## PROBLEM DETAILS
Copy every entry exactly as it stands, though any image it holds should stay out of the copy.

## RECORDS SHOWN
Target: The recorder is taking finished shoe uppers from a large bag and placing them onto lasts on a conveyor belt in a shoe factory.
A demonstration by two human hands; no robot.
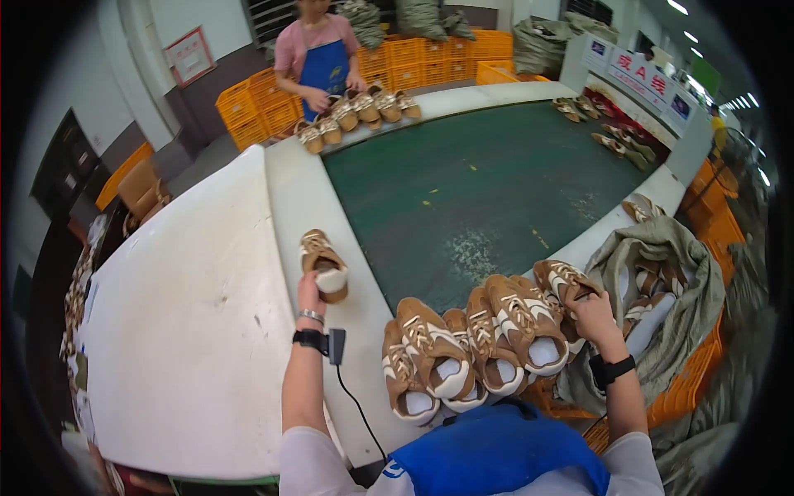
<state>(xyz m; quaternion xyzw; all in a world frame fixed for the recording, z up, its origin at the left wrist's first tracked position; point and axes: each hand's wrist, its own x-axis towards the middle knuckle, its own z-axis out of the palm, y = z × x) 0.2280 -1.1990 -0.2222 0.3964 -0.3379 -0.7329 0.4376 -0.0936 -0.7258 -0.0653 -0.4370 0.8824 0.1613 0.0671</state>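
Note:
My left hand [309, 294] is closed on the heel side of a brown-and-cream lace-up sneaker [318, 243], over the white ledge [285, 178]. On the other side, my right hand [595, 317] grips a second brown sneaker [564, 279] by its collar, at the right end of a row. That row of brown sneakers [432, 337] lies close before me, some stacked on others, toes pointing away. Next to my right hand, an open grey-green woven sack [695, 256] contains more brown shoes [649, 310]. My fingertips are partly hidden by the shoes.
A green conveyor surface [413, 198] stretches ahead, with several shoes [616, 147] at its far right. Across the ledge a person in a blue apron [325, 66] handles similar sneakers [364, 107]. A white table [182, 314] stands left; orange crates [248, 107] line the back.

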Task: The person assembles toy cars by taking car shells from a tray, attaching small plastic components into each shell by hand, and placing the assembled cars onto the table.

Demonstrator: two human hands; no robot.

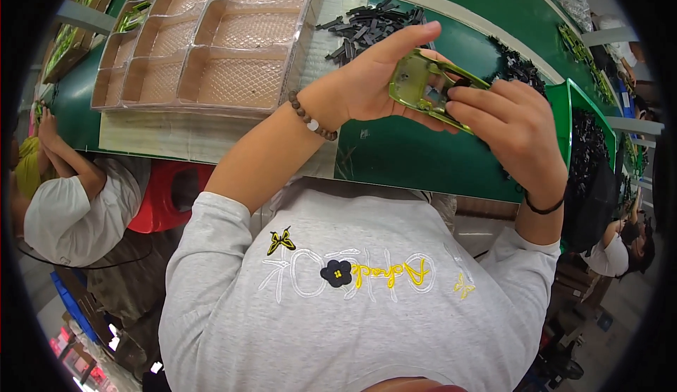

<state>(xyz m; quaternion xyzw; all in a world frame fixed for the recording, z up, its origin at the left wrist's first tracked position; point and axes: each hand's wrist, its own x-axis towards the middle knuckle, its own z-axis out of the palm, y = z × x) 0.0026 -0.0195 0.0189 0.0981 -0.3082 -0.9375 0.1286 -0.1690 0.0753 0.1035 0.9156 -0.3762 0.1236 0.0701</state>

## YOUR RESPONSE
Target: The recorder is taking finished shoe uppers from a large bag and placing them onto lasts on a conveyor belt in a shoe factory.
A demonstration by two human hands; no robot.
<state>(xyz m; quaternion xyzw; all in a world frame fixed for the recording, z up, its origin at the left wrist's first tracked position; point and axes: each hand's wrist, its own x-axis towards the middle knuckle, its own z-axis out of the palm, y = z × x) 0.2280 -1.1990 -0.2222 0.3964 -0.3379 -0.7329 0.4376 -0.0936 -0.7258 -0.0653 -0.4370 0.8824 0.1613 0.0671</state>
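Note:
My left hand [309, 294] is closed on the heel side of a brown-and-cream lace-up sneaker [318, 243], over the white ledge [285, 178]. On the other side, my right hand [595, 317] grips a second brown sneaker [564, 279] by its collar, at the right end of a row. That row of brown sneakers [432, 337] lies close before me, some stacked on others, toes pointing away. Next to my right hand, an open grey-green woven sack [695, 256] contains more brown shoes [649, 310]. My fingertips are partly hidden by the shoes.
A green conveyor surface [413, 198] stretches ahead, with several shoes [616, 147] at its far right. Across the ledge a person in a blue apron [325, 66] handles similar sneakers [364, 107]. A white table [182, 314] stands left; orange crates [248, 107] line the back.
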
Task: The person assembles toy cars by taking car shells from a tray, attaching small plastic components into each shell by hand, and placing the assembled cars onto the table.

Demonstrator: two human hands; no robot.


<state>(xyz m; quaternion xyzw; all in a world frame fixed for the recording, z up, its origin at the left wrist's first tracked position; point and axes: each hand's wrist, its own x-axis towards the middle knuckle, its own z-axis out of the palm, y = z × x) 0.0026 -0.0195 0.0189 0.0981 -0.3082 -0.9375 0.1286 -0.1690 0.0753 0.1035 0.9156 -0.3762 0.1236 0.0701</state>

That finishes the exercise, with nothing more to add.